**TASK DESCRIPTION**
From the first line to the last, copy the listing below word for word.

^^^^^^^^

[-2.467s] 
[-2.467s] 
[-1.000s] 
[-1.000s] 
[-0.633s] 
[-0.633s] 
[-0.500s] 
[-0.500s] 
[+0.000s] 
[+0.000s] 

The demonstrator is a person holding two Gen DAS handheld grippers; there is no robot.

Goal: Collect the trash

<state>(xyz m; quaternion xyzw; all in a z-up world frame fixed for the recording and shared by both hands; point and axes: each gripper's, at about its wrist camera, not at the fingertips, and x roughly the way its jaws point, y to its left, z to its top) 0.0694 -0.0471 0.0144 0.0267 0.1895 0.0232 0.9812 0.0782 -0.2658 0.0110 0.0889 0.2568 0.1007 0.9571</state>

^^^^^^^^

**SOLUTION TO THIS TASK**
[-2.467s] 
[-2.467s] 
[-1.000s] 
[-1.000s] 
[-0.633s] 
[-0.633s] 
[-0.500s] 
[-0.500s] 
[+0.000s] 
[+0.000s] 

The demonstrator is a person holding two Gen DAS handheld grippers; there is no robot.

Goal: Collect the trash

<state>(xyz m; quaternion xyzw; all in a z-up world frame fixed for the recording and shared by both hands; point and axes: each gripper's, at about its wrist camera, not at the fingertips, and x roughly the way its jaws point, y to its left, z to its top) 0.0694 -0.0471 0.0144 0.0267 0.1895 0.0232 0.9812 0.0782 -0.2658 0.0110 0.0889 0.2568 0.1007 0.9571</state>

The output contains nothing further.